10 Day Cultural Tour in Israel

The tour includes the itinerary of the 8 Day Cultural tour in Israel plus 2 extra days.


Day 9 of the Cultural Tour in Israel

Flexible day with multiple options!

 

Beer Sheba is the largest city in the southern Negev desert region. It dates back to ancient times which we will explore at Tel Beer Sheba National park, a UNESCO heritage site. Originally settled in the 4th century BC, the city was an important government center of the Kingdom of Judah and had its own water system including one of the deepest wells in Israel.  

 

We will proceed to the modern-day Beersheba which is one of the largest metropolitan areas in southern Israel founded at the start of the 20th century. The Bedouin Farmers Market is an excellent place to sample fresh fruits and vegetables.  

 

For the remainder of the day, there are many destinations from which to choose, depending upon your preferences.

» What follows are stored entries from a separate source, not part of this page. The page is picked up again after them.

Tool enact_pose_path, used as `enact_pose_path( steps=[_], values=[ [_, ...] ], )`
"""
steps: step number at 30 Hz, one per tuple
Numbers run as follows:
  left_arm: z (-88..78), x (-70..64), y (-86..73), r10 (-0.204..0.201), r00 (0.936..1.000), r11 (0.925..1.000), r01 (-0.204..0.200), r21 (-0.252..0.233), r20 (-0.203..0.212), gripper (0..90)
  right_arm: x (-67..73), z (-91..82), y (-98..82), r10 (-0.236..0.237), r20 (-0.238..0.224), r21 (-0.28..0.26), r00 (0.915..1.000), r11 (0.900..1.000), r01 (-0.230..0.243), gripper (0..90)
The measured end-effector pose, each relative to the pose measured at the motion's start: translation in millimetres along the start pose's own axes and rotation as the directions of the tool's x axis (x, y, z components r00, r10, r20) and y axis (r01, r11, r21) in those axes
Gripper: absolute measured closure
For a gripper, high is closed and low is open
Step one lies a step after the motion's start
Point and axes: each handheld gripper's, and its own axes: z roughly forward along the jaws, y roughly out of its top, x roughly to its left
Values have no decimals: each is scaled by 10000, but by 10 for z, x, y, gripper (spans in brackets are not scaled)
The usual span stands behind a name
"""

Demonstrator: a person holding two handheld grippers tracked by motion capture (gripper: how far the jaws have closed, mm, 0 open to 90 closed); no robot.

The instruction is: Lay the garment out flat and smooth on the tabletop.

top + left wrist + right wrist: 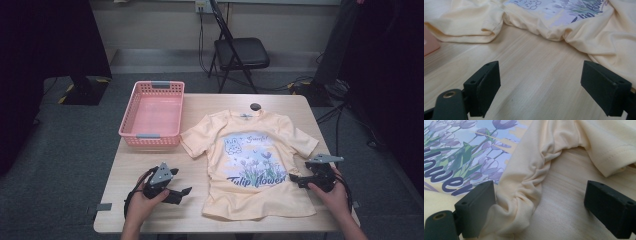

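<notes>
While the shirt (252, 162) lies flat, print up, mid-table | left gripper (181, 192) gapes on bare wood beside it | right gripper (296, 178) gapes at its bunched side edge | no fold made; basket (131, 116) empty; all work ahead, likely.

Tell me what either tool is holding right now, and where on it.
Nothing is held. The left tool is open over bare table. The right tool is open astride the shirt's bunched side edge, not clamped.
</notes>
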Motion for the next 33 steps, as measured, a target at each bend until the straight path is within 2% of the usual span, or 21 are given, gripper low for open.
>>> enact_pose_path(
  steps=[22, 33],
  values=[
    [-74, 180, -208, -502, 9975, 9978, 522, 406, -490, 158, 1, 1, 0, -12, -7, -5, 10000, 10000, 12, 94],
    [-83, 222, -264, -390, 9955, 9968, 448, 665, -859, 157, 1, 0, 0, -9, -5, -2, 10000, 10000, 9, 94]
  ],
)
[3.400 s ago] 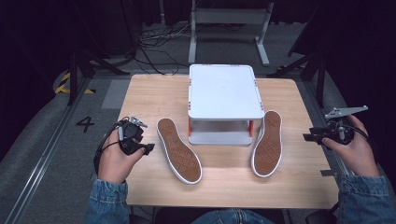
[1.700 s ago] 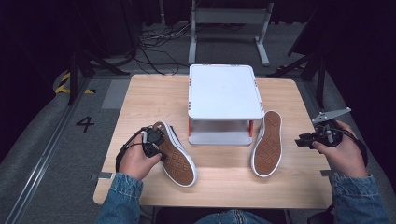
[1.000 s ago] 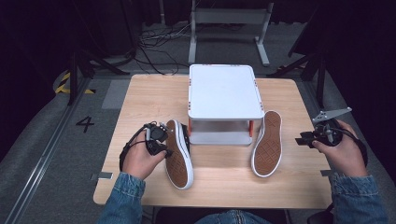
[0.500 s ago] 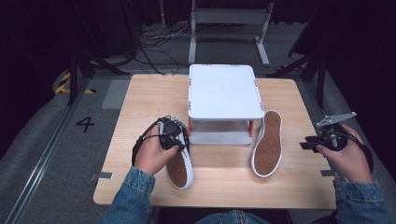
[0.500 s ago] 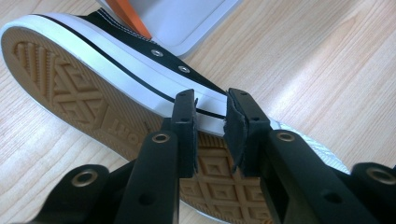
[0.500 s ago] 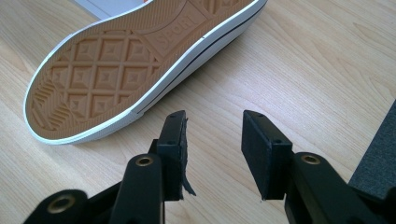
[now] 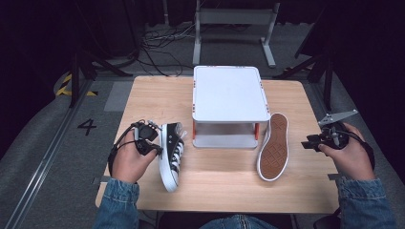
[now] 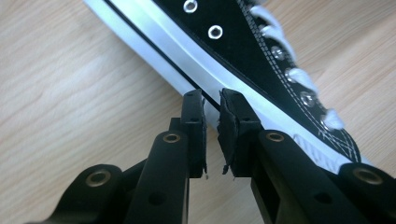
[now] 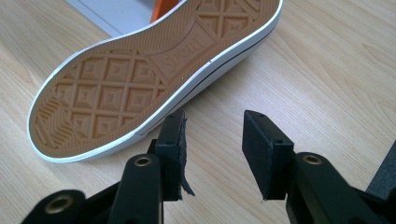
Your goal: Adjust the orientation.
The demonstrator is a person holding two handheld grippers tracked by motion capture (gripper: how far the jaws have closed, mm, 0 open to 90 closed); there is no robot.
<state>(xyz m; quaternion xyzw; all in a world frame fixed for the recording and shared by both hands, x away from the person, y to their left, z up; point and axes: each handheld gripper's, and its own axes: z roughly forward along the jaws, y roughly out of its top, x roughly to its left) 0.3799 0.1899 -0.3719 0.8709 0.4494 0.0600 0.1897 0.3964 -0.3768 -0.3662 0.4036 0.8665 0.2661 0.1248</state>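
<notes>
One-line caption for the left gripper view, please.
Left gripper with black jaws nearly shut, tips at the white rubber sole edge of a black canvas lace-up sneaker lying on the light wooden table.

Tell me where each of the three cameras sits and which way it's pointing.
High view: above the person's side, looking forward and down on the table; both forearms and grippers show.
Left gripper view: on the left gripper, looking along its near-shut jaws at the black sneaker.
Right gripper view: on the right gripper, open jaws facing the sole-up sneaker.
Shared: the high view also shows both sneakers.
</notes>
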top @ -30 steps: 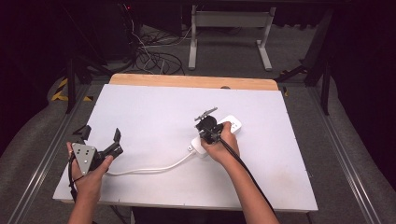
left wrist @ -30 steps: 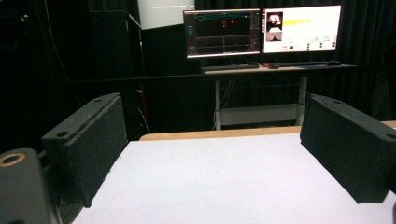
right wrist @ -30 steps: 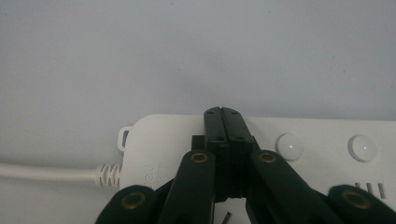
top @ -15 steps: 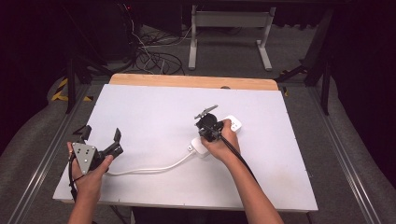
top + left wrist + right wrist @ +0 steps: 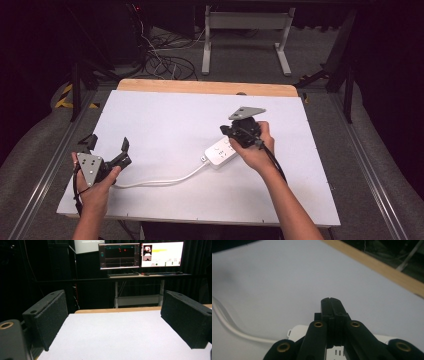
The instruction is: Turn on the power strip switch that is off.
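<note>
White plastic power strip [image 5: 220, 152] lies on the bench [image 5: 165, 115] at 4 o'clock of centre. Right gripper [image 5: 227, 131], jaws together and empty, hovers over it. Left gripper [image 5: 107, 148], jaws apart, waits at 8 o'clock. Risk: a descending gripper snags the cord [image 5: 160, 180] and drags the strip.

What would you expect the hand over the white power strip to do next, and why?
Probably lower again toward the power strip. The right gripper hangs just above it with jaws shut and nothing between them, so it likely means to press or nudge the strip rather than grasp it. The left gripper rests open at the table's near left, away from the cord, so it seems to be waiting.
</note>
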### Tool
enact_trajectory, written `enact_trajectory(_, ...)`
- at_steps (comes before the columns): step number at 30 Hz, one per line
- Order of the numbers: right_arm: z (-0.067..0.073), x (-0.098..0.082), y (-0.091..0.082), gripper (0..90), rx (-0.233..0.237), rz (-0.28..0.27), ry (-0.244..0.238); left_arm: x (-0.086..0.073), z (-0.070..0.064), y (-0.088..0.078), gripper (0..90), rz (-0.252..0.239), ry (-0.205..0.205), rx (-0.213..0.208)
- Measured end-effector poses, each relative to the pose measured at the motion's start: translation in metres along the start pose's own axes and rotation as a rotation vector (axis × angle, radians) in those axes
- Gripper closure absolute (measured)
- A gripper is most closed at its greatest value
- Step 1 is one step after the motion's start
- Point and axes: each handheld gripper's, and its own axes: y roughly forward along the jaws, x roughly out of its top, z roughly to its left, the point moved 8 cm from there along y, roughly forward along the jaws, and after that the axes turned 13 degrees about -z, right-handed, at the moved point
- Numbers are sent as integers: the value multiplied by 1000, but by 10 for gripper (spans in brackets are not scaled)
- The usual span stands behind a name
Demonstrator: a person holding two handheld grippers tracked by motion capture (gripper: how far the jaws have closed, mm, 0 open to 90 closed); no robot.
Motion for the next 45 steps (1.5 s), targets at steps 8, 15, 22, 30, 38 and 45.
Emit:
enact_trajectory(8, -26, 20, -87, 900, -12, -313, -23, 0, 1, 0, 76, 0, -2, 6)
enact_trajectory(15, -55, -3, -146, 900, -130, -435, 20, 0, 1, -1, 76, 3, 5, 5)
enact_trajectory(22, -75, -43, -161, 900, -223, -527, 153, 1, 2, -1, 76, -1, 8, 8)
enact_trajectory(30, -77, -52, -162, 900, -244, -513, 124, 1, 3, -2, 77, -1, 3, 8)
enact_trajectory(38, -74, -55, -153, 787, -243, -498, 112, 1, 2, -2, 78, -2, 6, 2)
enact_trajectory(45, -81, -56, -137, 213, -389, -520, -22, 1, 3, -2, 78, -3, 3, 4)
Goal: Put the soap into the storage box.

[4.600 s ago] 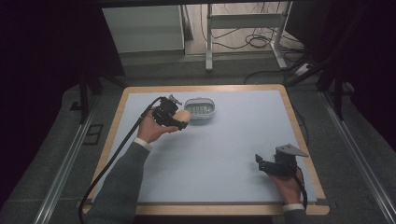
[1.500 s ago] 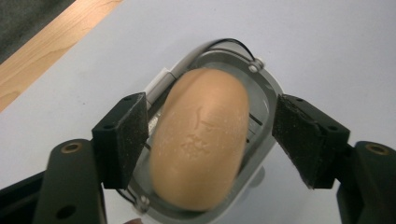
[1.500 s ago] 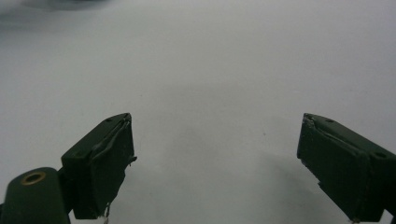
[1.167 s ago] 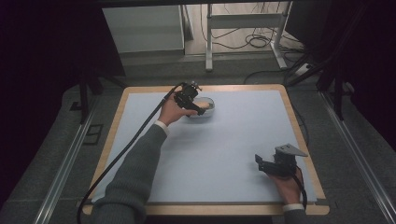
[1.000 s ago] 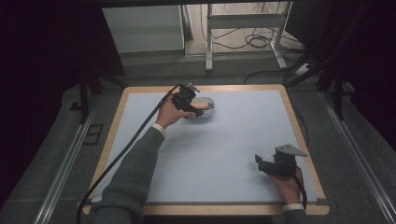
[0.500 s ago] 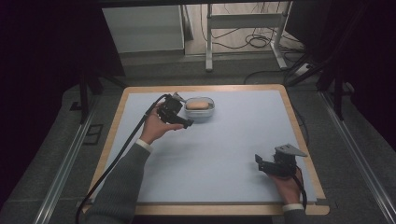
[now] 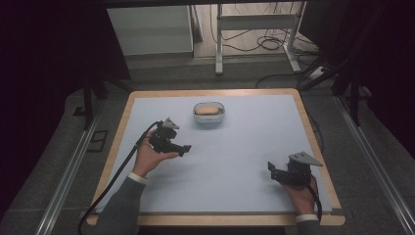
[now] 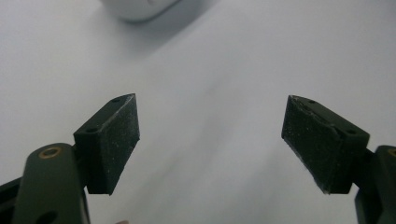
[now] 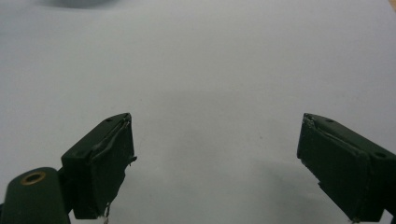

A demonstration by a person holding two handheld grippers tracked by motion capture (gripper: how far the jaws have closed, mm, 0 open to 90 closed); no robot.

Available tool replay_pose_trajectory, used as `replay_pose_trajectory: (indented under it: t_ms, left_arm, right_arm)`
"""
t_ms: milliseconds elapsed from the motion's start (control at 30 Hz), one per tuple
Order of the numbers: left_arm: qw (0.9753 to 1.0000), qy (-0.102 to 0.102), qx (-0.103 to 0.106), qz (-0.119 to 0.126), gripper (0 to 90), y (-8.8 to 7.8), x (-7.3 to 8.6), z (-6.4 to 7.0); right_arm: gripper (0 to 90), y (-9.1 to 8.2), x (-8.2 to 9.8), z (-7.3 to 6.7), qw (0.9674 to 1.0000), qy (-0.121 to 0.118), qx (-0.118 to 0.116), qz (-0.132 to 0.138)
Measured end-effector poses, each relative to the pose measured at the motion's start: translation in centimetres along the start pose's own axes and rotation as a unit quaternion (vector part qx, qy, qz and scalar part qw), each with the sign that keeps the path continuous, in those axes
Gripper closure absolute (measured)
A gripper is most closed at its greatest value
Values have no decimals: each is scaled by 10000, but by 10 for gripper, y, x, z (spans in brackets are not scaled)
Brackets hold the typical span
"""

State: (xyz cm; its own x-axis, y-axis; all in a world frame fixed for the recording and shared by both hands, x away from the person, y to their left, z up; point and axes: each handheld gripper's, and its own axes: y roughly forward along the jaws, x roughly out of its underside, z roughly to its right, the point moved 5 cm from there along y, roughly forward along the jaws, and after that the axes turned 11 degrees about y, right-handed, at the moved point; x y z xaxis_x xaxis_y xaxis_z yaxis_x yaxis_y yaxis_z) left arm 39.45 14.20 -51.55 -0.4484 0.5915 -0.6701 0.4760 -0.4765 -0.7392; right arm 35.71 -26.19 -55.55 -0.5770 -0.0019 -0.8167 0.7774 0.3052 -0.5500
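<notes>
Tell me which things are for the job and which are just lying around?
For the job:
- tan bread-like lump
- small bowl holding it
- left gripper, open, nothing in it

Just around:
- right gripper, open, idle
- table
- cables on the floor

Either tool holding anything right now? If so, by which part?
Nothing is held. The left tool has just been opening, with bare mat between its jaws; the right tool is open and empty. The bread roll lies in the bowl.

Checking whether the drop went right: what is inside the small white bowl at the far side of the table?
A tan, rounded bread-like piece lies inside the small white bowl. Its underside and the bowl's floor beneath it are covered, so whether anything else lies under it cannot be seen.
</notes>
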Motion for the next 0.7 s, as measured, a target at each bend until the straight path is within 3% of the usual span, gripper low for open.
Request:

Biblical cities such as Bethlehem and Beth Shemesh could be considered or a visit Elah Valley in the Judean Mountains. Here there is a stunning panoramic view of the location where King Saul and the men of Israel gathered for battle with the Philistines. 

 

For a change of pace, a visit to the Latrun Monastery in the Ayalon valley is famous for its olive oil and wine. The Yad Lashiryon Museum would be an excellent choice. It is the official memorial for soldiers from the Armored Corps who fell in combat and also the largest and most diverse display of tanks in the world. For other options, just ask me!

 

Day 10 of the Cultural Tour in Israel

The last day of our tour will be spent in Tel Aviv!

 

According to Trip Advisor, Tel Aviv was ranked third most popular destination in the Middle East. With 14 km of sandy beaches, diverse population, local attractions and celebrated nightlife, it is not surprising there are 2.5 million tourists visiting every year.

 

The city is also known as the historical birthplace of the State of Israel when the Independence Declaration was signed on May 14, 1948 was signed by the first Prime Minister David Ben Gurion. We will visit the building where the newly established government met for the first time.  

 

The American-German Colony is a small neighborhood settled in 1866 by The Christian Lovers of Zion from Maine. A group of 157 men, women and children arrived to prepare for the establishment of a Jewish nation. The endeavor was disastrous with only 24 settlers remaining after just two years.  In 1869, German Templers arrived, bought the abandoned property and successfully established residence. The Emmanuel Church was built in 1904. 

 

Our next destination is ancient Jaffa, one of the oldest surviving seaports in the world. The first known recorded reference to the city is found in the Egyptian Harris papyrus that dates to 1440 BC. The sweeping view of Tel Aviv along the Mediterranean Sea is stunning. 

 

We will visit the famous St. Peter’s Church of the Franciscan Order which was built to commemorate Peter’s visit and his miraculous raising of Tabitha (Dorcas) from the dead (Acts 9:36-43) and then house where St. Peter stayed. There are numerous art galleries tucked in the narrow streets which wind down to the Port where we will have our farewell dinner.